> _TO DO_
Copy exactly the lines of the data below, beginning with the line with "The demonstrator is" and ending with the line with "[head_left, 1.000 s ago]". Pictures are to be omitted.

> _SUPPLIED MATERIAL_
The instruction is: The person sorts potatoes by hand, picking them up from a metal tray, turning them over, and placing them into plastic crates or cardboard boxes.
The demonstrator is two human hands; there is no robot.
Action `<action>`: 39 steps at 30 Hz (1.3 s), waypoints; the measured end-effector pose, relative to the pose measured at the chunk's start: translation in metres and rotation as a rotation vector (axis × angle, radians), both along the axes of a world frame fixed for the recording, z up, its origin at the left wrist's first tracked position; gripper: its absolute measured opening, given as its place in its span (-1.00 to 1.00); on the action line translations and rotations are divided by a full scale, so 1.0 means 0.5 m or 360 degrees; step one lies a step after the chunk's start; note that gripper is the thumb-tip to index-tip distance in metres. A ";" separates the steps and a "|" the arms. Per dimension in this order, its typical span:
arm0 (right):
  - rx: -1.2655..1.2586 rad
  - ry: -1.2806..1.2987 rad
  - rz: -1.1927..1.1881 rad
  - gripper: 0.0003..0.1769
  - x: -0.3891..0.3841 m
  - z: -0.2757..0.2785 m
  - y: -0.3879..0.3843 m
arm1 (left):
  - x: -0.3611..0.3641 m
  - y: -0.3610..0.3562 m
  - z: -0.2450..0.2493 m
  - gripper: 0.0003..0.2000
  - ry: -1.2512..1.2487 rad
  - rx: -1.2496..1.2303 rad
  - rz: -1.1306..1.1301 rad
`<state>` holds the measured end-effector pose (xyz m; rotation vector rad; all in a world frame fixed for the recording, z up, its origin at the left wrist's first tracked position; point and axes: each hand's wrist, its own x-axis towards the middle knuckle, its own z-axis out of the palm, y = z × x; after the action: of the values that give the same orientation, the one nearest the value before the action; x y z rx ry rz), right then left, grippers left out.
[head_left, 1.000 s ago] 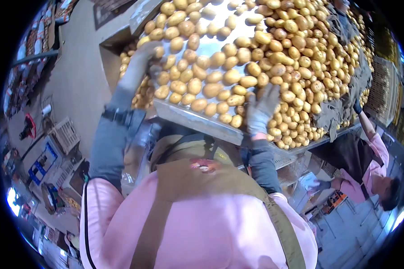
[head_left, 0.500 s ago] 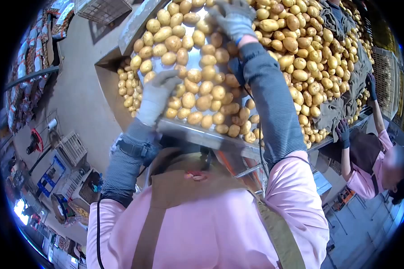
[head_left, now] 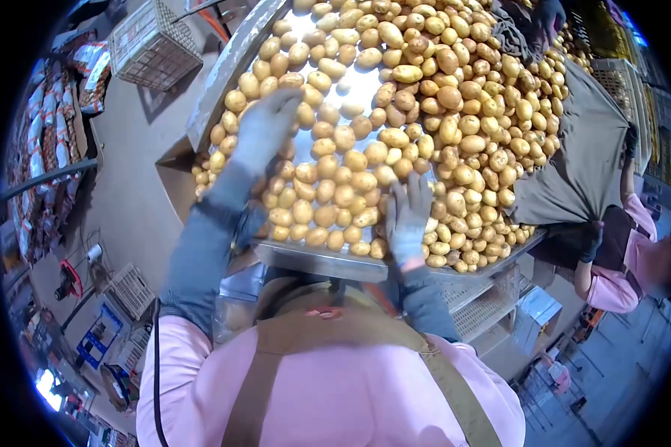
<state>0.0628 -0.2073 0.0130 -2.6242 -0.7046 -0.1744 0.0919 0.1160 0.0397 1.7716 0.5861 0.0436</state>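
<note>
Many loose potatoes (head_left: 343,138) lie spread over a shiny metal sorting table (head_left: 320,262), thinly on the left and heaped on the right. My left hand (head_left: 265,130), in a grey glove and blurred by motion, reaches over potatoes at the left side, its fingers stretched to the right. Near the front edge, my right hand (head_left: 410,216), gloved too, rests among potatoes with its fingers extended and apart. I see nothing gripped in it. Potatoes beneath both hands are partly hidden.
Across the right side, a co-worker (head_left: 611,261) in dark gloves holds a dark cloth (head_left: 574,156) beside the heap. Another dark-gloved hand (head_left: 548,18) is at the top right. A plastic crate (head_left: 155,46) and filled net bags (head_left: 52,134) stand on the left.
My right hand has drawn back from the far side to the front edge. My left hand shifted slightly up in view. The co-worker's cloth is now stretched out, and the view has shifted.
</note>
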 end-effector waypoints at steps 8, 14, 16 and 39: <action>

> _THE ANSWER_
The demonstrator is two human hands; there is no robot.
Action `<action>`: 39 steps at 30 Hz (1.3 s), waypoints; the measured end-effector pose, relative to the pose measured at the chunk's start: translation in metres and rotation as a rotation vector (axis × angle, radians), both along the axes of a world frame fixed for the recording, z up, its origin at the left wrist's first tracked position; gripper: its absolute measured opening, given as its place in its span (-1.00 to 1.00); on the action line translations and rotations are divided by a full scale, so 1.0 means 0.5 m or 360 degrees; step one lies a step after the chunk's start; note that gripper is the thumb-tip to index-tip distance in metres. A ";" separates the steps and a "|" the arms. Per dimension in this order, its typical span:
arm0 (right):
  - rx: -1.2655..1.2586 rad
  - ry: -1.2806..1.2987 rad
  - rz: -1.1927..1.1881 rad
  - gripper: 0.0003..0.1769
  - x: -0.3891..0.3841 m
  - z: -0.2757..0.2785 m
  - y: -0.3879..0.3843 m
arm1 (left):
  - x: -0.3611..0.3641 m
  - y: -0.3610..0.3562 m
  - z: -0.2450..0.2493 m
  - gripper: 0.0003..0.2000
  - ry: -1.2512..1.2487 rad
  - rx: -1.2496..1.2303 rad
  - rz: -1.1306..1.1301 rad
`<state>` holds the measured end-effector pose (xyz m; rotation vector rad; all in a world frame fixed for the recording, z up, its origin at the left wrist's first tracked position; point and axes: each hand's wrist, its own x-axis towards the middle knuckle, its own z-axis out of the palm, y = z × x; after the action: of the values that give the same orientation, the one nearest the value before the action; x y z rx ry rz), right then left, grippers left out.
[head_left, 1.000 s ago] 

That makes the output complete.